Ca y est, j'ai inauguré mon compte Facebook. Après avoir transmis à Mark Zuckerberg mon carnet d'adresses mail, je valide la création de ma nouvelle existence virtuelle. En moins de dix secondes, je me retrouve face à la multitude d'amis et d'amis de mes amis - qui sont d'après les suggestions de ce brave Mark, d'autres amis potentiels - qui dérivent déjà sur l'océan du vide existentialiste, et qui tels les noyés du Styx, tentent d'agripper les âmes indolentes.



Longtemps je me suis cru capable d'échapper aux réseaux sociaux. Quand je répondais à la question fatidique "Et tu possèdes un compte Facebook?" par la négative, combien de fois me suis-je étonné des soupirs, des regards envieux, des regrets, ou des injonctions à ne pas rejoindre les myriades d'enchaînés dont mes interlocuteurs faisaient partie?



De la même façon entend-on parfois cette question :



"Auriez-vous une cigarette?"



- Désolé mais je ne fume pas



- Vous avez bien raison. Il faudrait que j'arrête, d'ailleurs"



Les gens qui sont sur Facebook vous invitent à les rejoindre tout en gardant à l'esprit que la malédiction qui les afflige se refile comme la gastro, par un simple contact.



J'ai ainsi retrouvé la trace de ces "amis" disparus, oubliés, oublieux ou oubliables. Et devant le flux infini des identités qui se déclinaient devant moi, le malaise m'a saisi, le vertige de constater le vide abyssal qui me faisait face.



Alors j'ai repensé à mes deux grands-pères. Tous deux étaient de ces mineurs d'origine italienne, exilés dans le Nord, comme pour payer le tribu d'ancêtres redevables au Soleil de grâces dont ils ne s'étaient pas acquittés, sous une pluie et un vent glacial perpétuels.



Quand ils sortaient de la fosse, L'un regagnait son potager, l'autre ses champs, pour travailler la surface d'un monde qu'ils ne connaissaient plus que dans ses entrailles.



J'ai tenté de prendre la mesure de cette nécessité qui s'imposait à eux, de poursuivre un autre travail, après celui harassant de la mine.
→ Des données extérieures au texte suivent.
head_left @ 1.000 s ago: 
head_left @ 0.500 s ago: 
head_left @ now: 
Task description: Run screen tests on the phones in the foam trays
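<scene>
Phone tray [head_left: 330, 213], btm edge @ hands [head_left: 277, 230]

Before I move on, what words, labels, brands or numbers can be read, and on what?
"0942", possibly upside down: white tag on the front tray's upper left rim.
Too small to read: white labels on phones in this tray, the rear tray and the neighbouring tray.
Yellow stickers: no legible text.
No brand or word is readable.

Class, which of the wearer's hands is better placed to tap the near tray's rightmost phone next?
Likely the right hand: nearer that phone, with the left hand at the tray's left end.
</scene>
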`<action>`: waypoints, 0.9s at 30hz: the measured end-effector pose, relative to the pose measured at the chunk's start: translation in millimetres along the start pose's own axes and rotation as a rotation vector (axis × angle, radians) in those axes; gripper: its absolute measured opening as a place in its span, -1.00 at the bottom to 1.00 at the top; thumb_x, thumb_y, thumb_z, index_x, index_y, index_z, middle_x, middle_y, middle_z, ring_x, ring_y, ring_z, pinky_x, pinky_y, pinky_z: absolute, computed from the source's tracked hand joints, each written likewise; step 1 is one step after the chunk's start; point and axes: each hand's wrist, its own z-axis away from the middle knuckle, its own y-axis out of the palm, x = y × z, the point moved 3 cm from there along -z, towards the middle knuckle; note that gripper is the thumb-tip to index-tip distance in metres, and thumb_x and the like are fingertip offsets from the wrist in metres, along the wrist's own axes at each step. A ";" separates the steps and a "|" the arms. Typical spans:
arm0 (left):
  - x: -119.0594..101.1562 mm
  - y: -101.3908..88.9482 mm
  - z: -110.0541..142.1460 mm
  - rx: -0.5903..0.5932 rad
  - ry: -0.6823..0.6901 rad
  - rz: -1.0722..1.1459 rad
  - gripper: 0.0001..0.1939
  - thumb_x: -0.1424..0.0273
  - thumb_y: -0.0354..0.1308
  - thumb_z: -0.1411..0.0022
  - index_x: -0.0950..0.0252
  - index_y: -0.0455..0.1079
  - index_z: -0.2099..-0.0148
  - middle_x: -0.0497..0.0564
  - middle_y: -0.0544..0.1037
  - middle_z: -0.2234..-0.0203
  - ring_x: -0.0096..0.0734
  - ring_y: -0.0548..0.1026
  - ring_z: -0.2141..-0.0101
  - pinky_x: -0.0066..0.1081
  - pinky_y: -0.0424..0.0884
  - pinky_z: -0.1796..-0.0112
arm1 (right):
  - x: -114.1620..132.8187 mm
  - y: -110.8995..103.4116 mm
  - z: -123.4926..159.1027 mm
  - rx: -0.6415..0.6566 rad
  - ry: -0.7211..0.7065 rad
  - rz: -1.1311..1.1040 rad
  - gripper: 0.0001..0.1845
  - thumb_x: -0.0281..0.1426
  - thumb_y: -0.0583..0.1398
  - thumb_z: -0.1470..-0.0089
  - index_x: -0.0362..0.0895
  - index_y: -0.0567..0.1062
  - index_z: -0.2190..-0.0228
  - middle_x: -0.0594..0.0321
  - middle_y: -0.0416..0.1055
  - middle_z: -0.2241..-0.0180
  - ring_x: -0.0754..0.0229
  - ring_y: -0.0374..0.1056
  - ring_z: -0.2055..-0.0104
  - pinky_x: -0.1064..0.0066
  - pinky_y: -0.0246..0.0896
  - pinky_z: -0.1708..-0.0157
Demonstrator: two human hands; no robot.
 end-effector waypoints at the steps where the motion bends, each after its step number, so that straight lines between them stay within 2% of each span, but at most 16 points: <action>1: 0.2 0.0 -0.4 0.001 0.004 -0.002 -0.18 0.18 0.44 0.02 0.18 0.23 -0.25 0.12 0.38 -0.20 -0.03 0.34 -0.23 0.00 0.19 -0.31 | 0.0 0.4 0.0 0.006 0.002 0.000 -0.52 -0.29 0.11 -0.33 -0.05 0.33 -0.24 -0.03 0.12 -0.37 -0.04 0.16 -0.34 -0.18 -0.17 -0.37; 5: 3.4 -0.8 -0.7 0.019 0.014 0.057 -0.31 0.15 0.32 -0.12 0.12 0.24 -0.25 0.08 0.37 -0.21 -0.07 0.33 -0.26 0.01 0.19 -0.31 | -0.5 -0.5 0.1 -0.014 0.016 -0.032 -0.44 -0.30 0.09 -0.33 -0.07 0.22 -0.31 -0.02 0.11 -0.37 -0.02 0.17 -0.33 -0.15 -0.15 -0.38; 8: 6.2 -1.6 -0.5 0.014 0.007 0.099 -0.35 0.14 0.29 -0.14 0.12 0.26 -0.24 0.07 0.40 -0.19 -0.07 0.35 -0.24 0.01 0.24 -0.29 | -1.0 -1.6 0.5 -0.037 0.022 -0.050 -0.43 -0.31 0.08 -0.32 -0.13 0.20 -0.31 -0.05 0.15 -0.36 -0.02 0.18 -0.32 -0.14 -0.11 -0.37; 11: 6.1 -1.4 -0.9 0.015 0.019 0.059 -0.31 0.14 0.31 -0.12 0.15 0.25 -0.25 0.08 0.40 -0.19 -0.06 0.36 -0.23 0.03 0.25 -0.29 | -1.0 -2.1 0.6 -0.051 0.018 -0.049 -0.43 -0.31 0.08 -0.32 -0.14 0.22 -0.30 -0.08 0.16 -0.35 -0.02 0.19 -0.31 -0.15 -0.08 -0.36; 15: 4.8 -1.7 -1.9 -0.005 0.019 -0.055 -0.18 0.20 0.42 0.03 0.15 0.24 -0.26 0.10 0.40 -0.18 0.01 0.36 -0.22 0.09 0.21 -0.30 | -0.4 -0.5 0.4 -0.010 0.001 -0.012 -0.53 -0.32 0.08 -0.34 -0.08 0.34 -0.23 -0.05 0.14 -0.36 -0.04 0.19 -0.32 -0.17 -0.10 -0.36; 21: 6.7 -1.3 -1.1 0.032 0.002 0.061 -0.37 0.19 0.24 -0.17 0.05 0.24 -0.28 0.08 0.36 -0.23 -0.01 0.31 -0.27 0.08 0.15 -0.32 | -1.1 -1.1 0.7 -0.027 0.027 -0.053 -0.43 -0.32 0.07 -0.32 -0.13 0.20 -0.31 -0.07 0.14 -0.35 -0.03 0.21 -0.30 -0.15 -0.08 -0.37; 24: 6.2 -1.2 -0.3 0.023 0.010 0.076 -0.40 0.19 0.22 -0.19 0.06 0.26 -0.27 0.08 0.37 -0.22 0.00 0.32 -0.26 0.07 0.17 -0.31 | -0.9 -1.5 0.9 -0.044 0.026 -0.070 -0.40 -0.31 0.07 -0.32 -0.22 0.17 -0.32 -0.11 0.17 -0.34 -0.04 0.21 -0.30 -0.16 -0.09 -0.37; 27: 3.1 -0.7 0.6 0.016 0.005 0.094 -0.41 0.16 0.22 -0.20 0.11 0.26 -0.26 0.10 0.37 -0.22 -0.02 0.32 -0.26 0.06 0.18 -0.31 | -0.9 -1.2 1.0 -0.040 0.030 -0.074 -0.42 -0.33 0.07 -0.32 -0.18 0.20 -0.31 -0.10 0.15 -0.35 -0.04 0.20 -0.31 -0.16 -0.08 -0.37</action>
Et je les ai vus, à la tombée du jour, poser leur outil, les mains sur la taille, à contempler leur ouvrage. Je les ai vus sourire, dans cette pudeur ineffable qui ne les quittait jamais face au travail accompli. Ainsi sauvaient-ils leurs âmes.



Moi, je suis de cette génération qui court après le vent, le soulève par brassées, et déplore son absence une fois les mains ouvertes...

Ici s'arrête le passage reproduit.